Gérald Bouillaud organise lui sa défense depuis la Tunisie où il s’est « réfugié » : il accuse Jean Suzanne de lui avoir refusé l’accès aux chiffres de l’entreprise depuis un an, et d’avoir effectué des virements au bénéfice de … Jérôme Appavoo, qu’il accuse d’avoir créé des sociétés fictives, notamment une qu’il aurait appelée… Vocalcom (rien à voir avec l’éditeur), afin de détourner l’argent d’Infinity à son profit et celui de Jean Suzanne.

Sauf qu’en transmettant à la presse un protocole d’accord signé entre Jean Suzanne, lui-même et un troisième actionnaire, Jocelyn Bertignon, le 2 septembre, à Paris, Gérald Bouillaud révèle, bien malgré lui que Jocelyn Bertignon reprochait déjà aux deux premiers, avec des termes très durs, de se sucrer sur le dos de l’entreprise.

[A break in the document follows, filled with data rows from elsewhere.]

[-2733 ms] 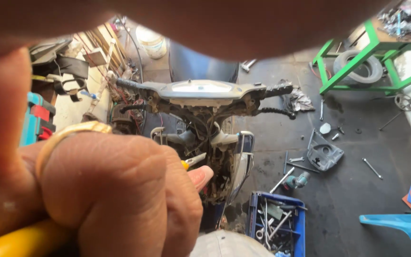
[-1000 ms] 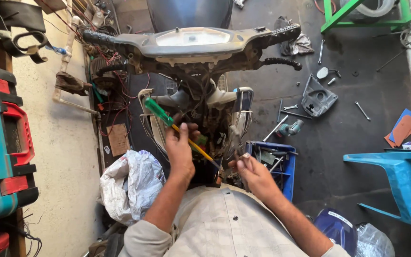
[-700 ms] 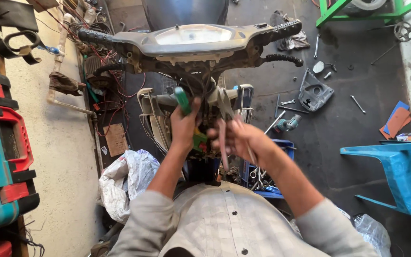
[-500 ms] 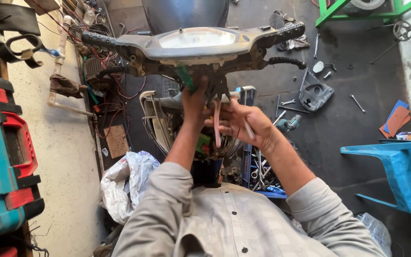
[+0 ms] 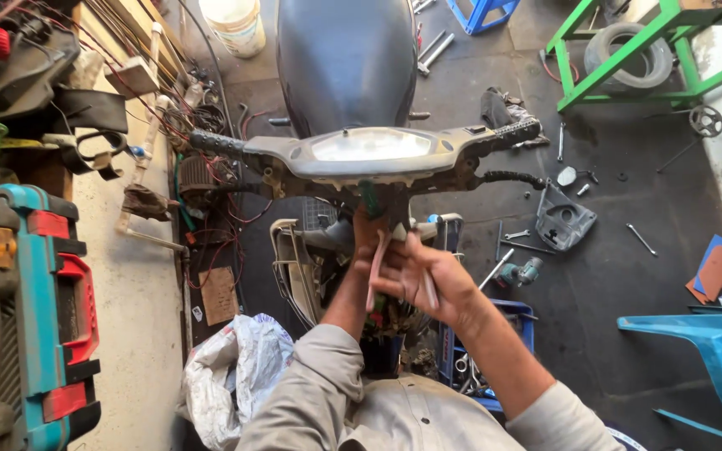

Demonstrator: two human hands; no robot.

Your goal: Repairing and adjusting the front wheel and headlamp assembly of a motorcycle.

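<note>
Head view: my left grip [image 5: 367, 238] clenches the green screwdriver [image 5: 370, 199], right grip [image 5: 419, 271] grasping wires [image 5: 375, 269]; a slip could gouge them

The scooter's handlebar [image 5: 378, 154] runs left to right across the middle, with the seat [image 5: 346, 63] beyond it. Both hands [image 5: 403, 263] meet just below the handlebar's centre, the screwdriver [image 5: 370, 199] rising between them. Left of the scooter lies a bag [image 5: 231, 376], and further left a toolbox [image 5: 31, 309]. A crate of tools [image 5: 495, 334] sits near right; a stool [image 5: 708, 351] stands at the right edge. A tyre [image 5: 628, 54] lies far right in a frame [image 5: 620, 63].
</note>
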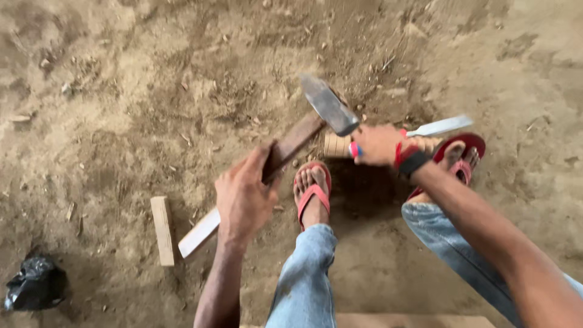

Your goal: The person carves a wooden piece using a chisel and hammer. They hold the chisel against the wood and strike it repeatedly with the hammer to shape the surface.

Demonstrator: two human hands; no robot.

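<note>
**Operator:** Sandy dirt ground [121,91] fills my head view. I see the left hand [244,197] curled around a long wooden strip [255,182], thumb on top, fingers wrapped under it. The strip slants from its pale lower end near the left hand up toward the middle of the picture.

**Second:** And the right side?

**Operator:** The right hand [378,144] is clenched on the handle of a hatchet [331,106]; its grey blade points up and left, raised just above the strip's darker upper end. I cannot tell whether blade and wood touch. Behind that hand lies a round wooden block [336,146], and a flat pale blade-like piece [440,126] sticks out to the right.

**Second:** Anything else close by?

**Operator:** Two feet in red sandals [313,191] rest on the dirt, legs in blue jeans [303,273]. A short wooden offcut [163,229] lies left of the strip, apart from it. A crumpled black plastic bag [35,284] sits at the lower left corner.
</note>
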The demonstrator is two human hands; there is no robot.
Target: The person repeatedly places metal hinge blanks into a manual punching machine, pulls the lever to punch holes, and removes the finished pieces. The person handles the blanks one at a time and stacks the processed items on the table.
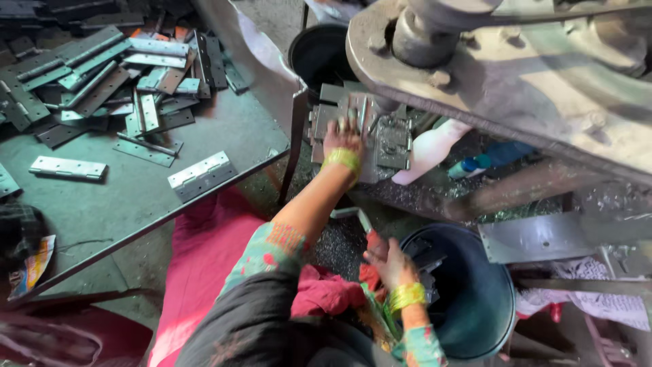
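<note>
Left hand (341, 138) pressed a hinge plate (392, 143) under the press at centre; right hand (388, 261), fingers loosely open, reached the bucket (485, 312) lower right; many hinges (102, 75) piled upper left.

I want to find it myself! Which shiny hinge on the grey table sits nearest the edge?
Start at the big grey metal table on the left, with its heap of hinges at the far end. Come toward the near edge: one hinge lies alone there, bright silver and tilted, unlike the darker piled ones.
</note>
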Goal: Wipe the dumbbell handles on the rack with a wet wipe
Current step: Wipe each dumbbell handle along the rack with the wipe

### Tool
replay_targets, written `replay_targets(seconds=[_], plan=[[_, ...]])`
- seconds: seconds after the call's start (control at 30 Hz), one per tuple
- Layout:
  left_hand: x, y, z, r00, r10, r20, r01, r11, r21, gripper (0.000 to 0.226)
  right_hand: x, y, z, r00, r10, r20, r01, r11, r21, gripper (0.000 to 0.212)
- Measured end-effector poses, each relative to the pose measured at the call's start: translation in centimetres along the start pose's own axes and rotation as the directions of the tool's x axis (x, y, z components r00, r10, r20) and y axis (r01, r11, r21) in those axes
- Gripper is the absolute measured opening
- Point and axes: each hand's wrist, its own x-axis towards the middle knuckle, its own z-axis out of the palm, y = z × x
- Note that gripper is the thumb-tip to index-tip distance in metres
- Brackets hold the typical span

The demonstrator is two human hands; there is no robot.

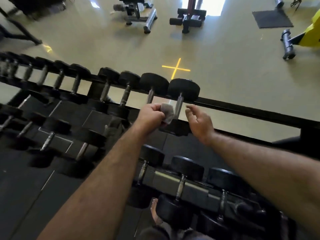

Une sortie de piste définitive pour Jean Suzanne, qui a eu la peine de se voir obligé de revendre sa BMW X5 et sa Ducati , achetée le mois même où les employés ont commencé à ne plus recevoir leurs salaires ? Rassurez-vous, il a toujours son Aston Martin. Le parcours professionnel de celui-ci notamment avec ses déboires à Reims dans une précédente affaire de centres d’appels déposant le bilan avait déjà interpellé.